A good credit score is typically required to get a mortgage or car loan without an exorbitant interest rate. But it’s also useful outside the world of debt.

“When people say ‘I don’t care about my credit score because I don’t borrow money,’ that’s very shortsighted,” says John Ulzheimer, who has worked for FICO and Equifax.

Ulzheimer said car and homeowner’s insurance is priced using credit, so you can get a better premium with a good credit score.

“And you’re not entitled to insurance,” Ulzheimer said. “You may just get denied.”

And it’s common for prospective landlords or utilities to check credit scores, Rossman says. Although you’re not borrowing money when you rent an apartment or get a new cable TV package, they are commitments to continued payment.

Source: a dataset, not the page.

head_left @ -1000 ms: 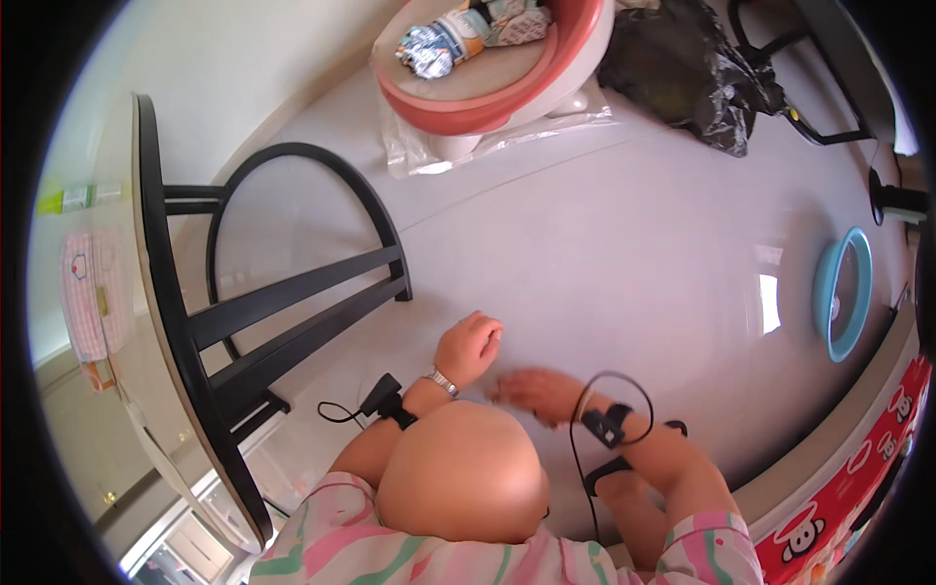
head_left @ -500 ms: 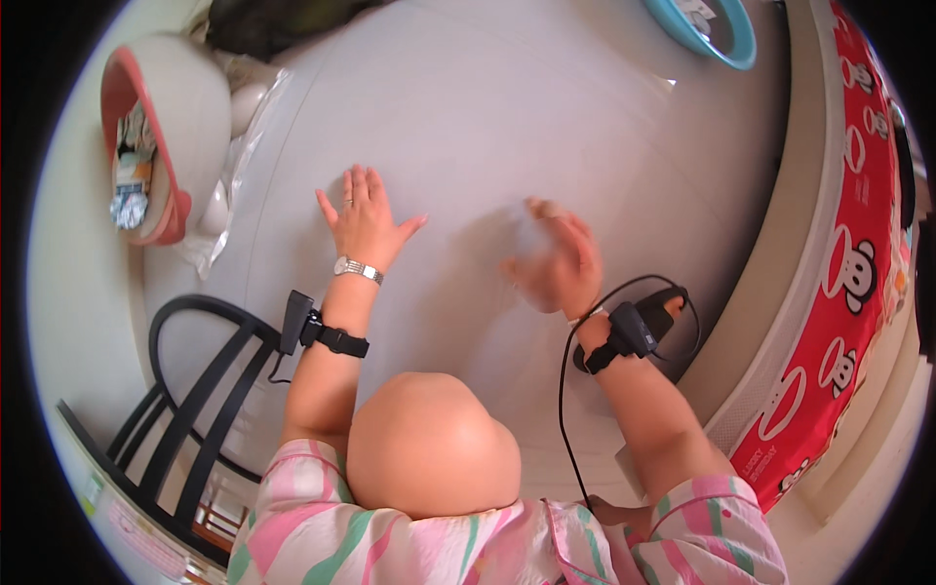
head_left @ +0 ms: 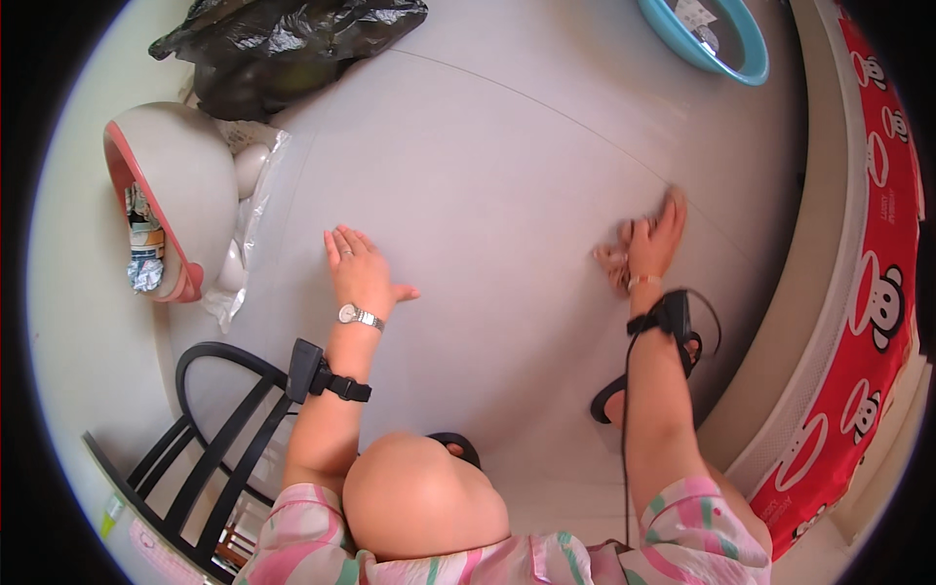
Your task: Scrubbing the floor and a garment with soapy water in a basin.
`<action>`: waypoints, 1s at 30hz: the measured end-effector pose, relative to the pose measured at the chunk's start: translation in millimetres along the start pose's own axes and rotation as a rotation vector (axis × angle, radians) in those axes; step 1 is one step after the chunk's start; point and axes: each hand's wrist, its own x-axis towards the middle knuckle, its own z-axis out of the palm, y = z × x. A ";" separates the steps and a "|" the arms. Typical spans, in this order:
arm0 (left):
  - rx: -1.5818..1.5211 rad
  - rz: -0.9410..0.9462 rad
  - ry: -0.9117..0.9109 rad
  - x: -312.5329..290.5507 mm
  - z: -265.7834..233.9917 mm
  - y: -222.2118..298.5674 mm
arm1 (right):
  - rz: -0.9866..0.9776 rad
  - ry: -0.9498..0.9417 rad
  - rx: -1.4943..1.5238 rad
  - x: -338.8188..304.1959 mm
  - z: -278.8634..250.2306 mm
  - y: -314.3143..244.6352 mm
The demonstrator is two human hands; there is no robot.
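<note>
My left hand (head_left: 360, 275) is held over the pale grey floor (head_left: 487, 195), fingers stretched out and thumb apart, with nothing in it. A ring and a silver wristwatch (head_left: 361, 316) are on that side. To the right, my right hand (head_left: 655, 237) is low over the floor, turned on its side and slightly blurred. Its fingers look spread, and I make out no object in them. Black straps with small dark devices sit on both forearms, and a black cable (head_left: 627, 448) runs down along the right arm.
At the far left lie a black plastic bag (head_left: 292, 58) and a tipped white tub with a pink rim (head_left: 185, 166) holding crumpled paper. A blue basin (head_left: 746, 63) stands far right. A black chair (head_left: 214, 439) is near left; a red cartoon-print cover (head_left: 858, 341) lines the right.
My right hand has swung outward to the right and turned. The left hand sits lower in the picture, its fingers closer together. The view has shifted, showing more of the black bag.
</note>
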 end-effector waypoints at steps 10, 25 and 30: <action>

Utilities, he says, may require a down payment if you don’t have good credit.

And since young people, if they have a credit score, are the most likely to have a poor one, here’s how to build a good credit history before you even need one:

Method 1: A secured credit card

When I went to my local credit union to get my first credit card, I told them I didn’t actually want debt — I just wanted a credit score. And they gave me what I needed: a secured card.

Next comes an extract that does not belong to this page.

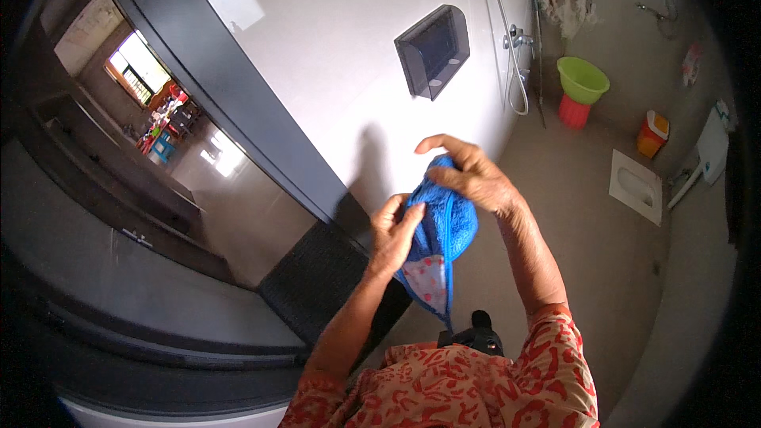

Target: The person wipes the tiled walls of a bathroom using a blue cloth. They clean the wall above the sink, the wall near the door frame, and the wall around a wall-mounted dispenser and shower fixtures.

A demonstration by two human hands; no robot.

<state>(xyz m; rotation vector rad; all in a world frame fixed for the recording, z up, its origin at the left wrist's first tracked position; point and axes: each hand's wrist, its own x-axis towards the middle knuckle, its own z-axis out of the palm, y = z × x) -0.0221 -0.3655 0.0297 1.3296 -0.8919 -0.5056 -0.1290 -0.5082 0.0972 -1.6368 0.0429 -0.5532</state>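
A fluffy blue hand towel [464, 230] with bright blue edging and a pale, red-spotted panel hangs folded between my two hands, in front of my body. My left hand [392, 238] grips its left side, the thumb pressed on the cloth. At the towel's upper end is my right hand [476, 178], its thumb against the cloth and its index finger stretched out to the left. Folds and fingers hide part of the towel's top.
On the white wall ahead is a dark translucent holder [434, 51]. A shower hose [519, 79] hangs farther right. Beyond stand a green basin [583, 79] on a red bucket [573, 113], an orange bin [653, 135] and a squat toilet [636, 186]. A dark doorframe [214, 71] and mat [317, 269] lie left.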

The card had a balance limit of $500 and it was backed, or secured, by $500 in my savings account. I called it my “baby credit card.” Ulzheimer calls it a credit card with training wheels.

With a secured card, it’s impossible to go into any real debt. But you’re still responsible for making payments on time, and missing payments will reflect poorly on your credit report.

(AP Photo/Elise Amendola, File)

When applying for a secured card, Ulzheimer says to make sure of two things — that there is no annual fee and that the issuer reports to all three credit reporting agencies.

The downside to this method is that it can take a few months to build up a credit history long enough to matter to someone screening tenants or approving loans.

Method 2: Become an authorized user

Another method to get a good credit score early on is to find someone you trust — usually a parent — and have them put you on their credit card account as an authorized user. The history of their account will factor into your score.

“If you associate yourself with an account that’s old, has a high credit limit, and has always been paid on time, you’re going to get the value out of all of that,” Ulzheimer says.

The advantage to this method is that it gives you a good credit history almost instantly, so it’s great if you need to prove you can pay immediately. Plus, you’re not responsible for paying off the debt.

“But if the primary user misses payments, that shows up on your credit report and you can’t control that,” he says, “so it’s important to make sure you know it’s being managed well.”

Bonus: Credit builder loan

For those who don’t want a credit card at all, Rossman says a lot of community banks and credit unions have what are called credit builder loans.

“What’s unique about a credit builder loan is you don’t actually get the money from the loan. They put it into an account,” Ulzheimer said. “You pay them interest on the loan but get some back from the savings account. The only reason that exists is to help somebody build credit.”

The idea is that you go through the motions of paying off the loan from the account, proving your ability to make financial commitments.

But there are some disadvantages to credit builder loans: they can cost you — Rossman says usually between $50 and $100 — and can take time to build up the credit history. Ulzheimer says these loans are uncommon.

And you might already have a credit history without knowing it. Ulzheimer says many people will end up with a credit history by inadvertently signing up for department store credit cards or taking out a student loan.